The implementation includes both standard CCL operations and an optimized inference path that falls back to the SHM-based allreduce for low-latency scenarios. It supports datatype mapping for int32, int64, float32, float64, bfloat16, and float16, along with reduction operations (sum, min, max, product). The backend is exposed to Python via PyBind11 and integrates seamlessly with DeepSpeed's communication abstraction layer.
Usage
Use the CCL Backend when performing CPU-based distributed training with Intel hardware, especially when ranks are co-located on the same physical machine for maximum performance through shared memory optimization. It is automatically selected when DeepSpeed is configured for CPU operations with OneCCL installed.
Code Reference
Source Location
- Repository: DeepSpeed
- File: csrc/cpu/comm/ccl.cpp
Signature
// Initialization
void initialize(int size, int rank, torch::Tensor& kvs_data);
std::vector<uint8_t> get_kvs_addr(int rank);
// Communicator management
void initialize_sub_comm(int size, int rank, torch::Tensor& kvs_data, std::vector<int> ranks);
// Collective operations
void broadcast(torch::Tensor& data, int src, std::vector<int> group, bool async_op);
void all_reduce(torch::Tensor& data, py::object op, std::vector<int> group, bool async_op);
void all_reduce_caching(torch::Tensor& data, py::object op, std::string match_id,
std::vector<int> group, bool async_op);
void inference_all_reduce(torch::Tensor& data, py::object op);
void barrier(std::vector<int> group, bool async_op);
// Utility functions
int get_rank(int group = 0);
int get_world_size(int group = 0);
ccl::datatype get_ccl_datatype(c10::ScalarType type);
ccl::reduction get_ccl_reduce_op(py::object op, at::Tensor& input);
Import
# The CCL backend is loaded as a Python extension module
import deepspeed.comm
# Initialize the CCL backend (typically done internally by DeepSpeed)

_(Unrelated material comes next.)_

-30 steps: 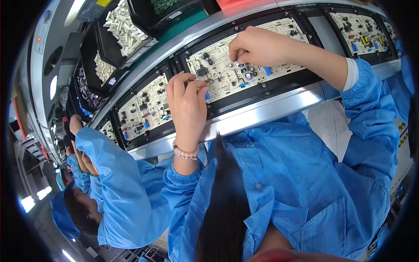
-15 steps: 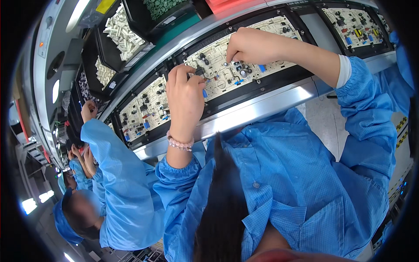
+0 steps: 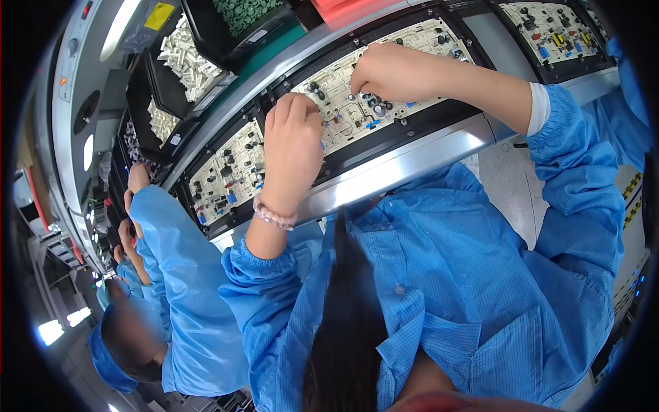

# Requires OneCCL to be installed and configured
deepspeed.init_distributed(dist_backend='ccl')
# Use standard DeepSpeed communication operations
# which will use the CCL backend on CPU
deepspeed.comm.broadcast(tensor, src=0)
deepspeed.comm.all_reduce(tensor)
I/O Contract
| Parameter | Type | Description |
|---|---|---|
| size | int | Total number of ranks in the communicator |
| rank | int | Current rank identifier (0 to size-1) |
| kvs_data | torch::Tensor | KVS address data from rank 0 |
| Parameter | Type | Description |
|---|---|---|
| data | torch::Tensor | Tensor to broadcast (in-place) |
| src | int | Source rank for broadcast |
| group | std::vector<int> | Process group ranks |
| async_op | bool | Asynchronous operation flag (currently unused) |
| Parameter | Type | Description |
|---|---|---|
| data | torch::Tensor | Input/output tensor for reduction (in-place) |
| op | py::object | Reduction operation (SUM, MIN, MAX, PRODUCT) |
| group | std::vector<int> | Process group ranks |
| async_op | bool | Asynchronous operation flag (currently unused) |
| Parameter | Type | Description |
|---|---|---|
| data | torch::Tensor | Input/output tensor (BFloat16/Float32) |
| op | py::object | Reduction operation (must be SUM) |
| Returns | Uses SHM optimization when all ranks are local |
| C10 Type | CCL Type | Element Size |
|---|---|---|
| Int | int32 | 4 bytes |
| Long | int64 | 8 bytes |
| Float | float32 | 4 bytes |
| Double | float64 | 8 bytes |
| BFloat16 | bfloat16 | 2 bytes |
| Half | float16 | 2 bytes |
Usage Examples
import torch
import deepspeed
# Initialize DeepSpeed with CCL backend
deepspeed.init_distributed(dist_backend='ccl')
# Create a tensor on CPU
tensor = torch.randn(1024, 1024, dtype=torch.float32)
# Broadcast from rank 0 to all ranks
deepspeed.comm.broadcast(tensor, src=0)
# All-reduce with sum operation (in-place)
deepspeed.comm.all_reduce(tensor, op=deepspeed.comm.ReduceOp.SUM)
# For inference workloads, optimized allreduce is used automatically
# when all ranks are on the same machine (LOCAL_SIZE == world_size)
# This uses shared memory for BFloat16/Float32 tensors
model_output = torch.randn(512, 512, dtype=torch.bfloat16)
deepspeed.comm.inference_all_reduce(model_output)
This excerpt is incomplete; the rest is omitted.